Problem details: Set down all the lines below, each one exactly as shown.

Recorded information:
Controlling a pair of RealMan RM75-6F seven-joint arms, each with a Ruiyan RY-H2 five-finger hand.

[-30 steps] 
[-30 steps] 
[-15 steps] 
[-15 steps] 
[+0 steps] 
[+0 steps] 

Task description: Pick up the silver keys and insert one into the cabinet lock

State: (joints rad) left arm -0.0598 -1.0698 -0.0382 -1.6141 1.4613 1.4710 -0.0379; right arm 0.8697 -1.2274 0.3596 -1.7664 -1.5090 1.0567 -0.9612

Expected output:
Controlling a pair of RealMan RM75-6F seven-joint arms, each with a Ruiyan RY-H2 five-finger hand.

[-30 steps] 
[-30 steps] 
[-15 steps] 
[-15 steps] 
[+0 steps] 
[+0 steps] 

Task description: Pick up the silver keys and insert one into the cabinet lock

State: (joints rad) left arm -0.0598 -1.0698 -0.0382 -1.6141 1.4613 1.4710 -0.0379; right arm 0.8697 -1.2274 0.3596 -1.7664 -1.5090 1.0567 -0.9612

Whatever the exercise asked has now been answered.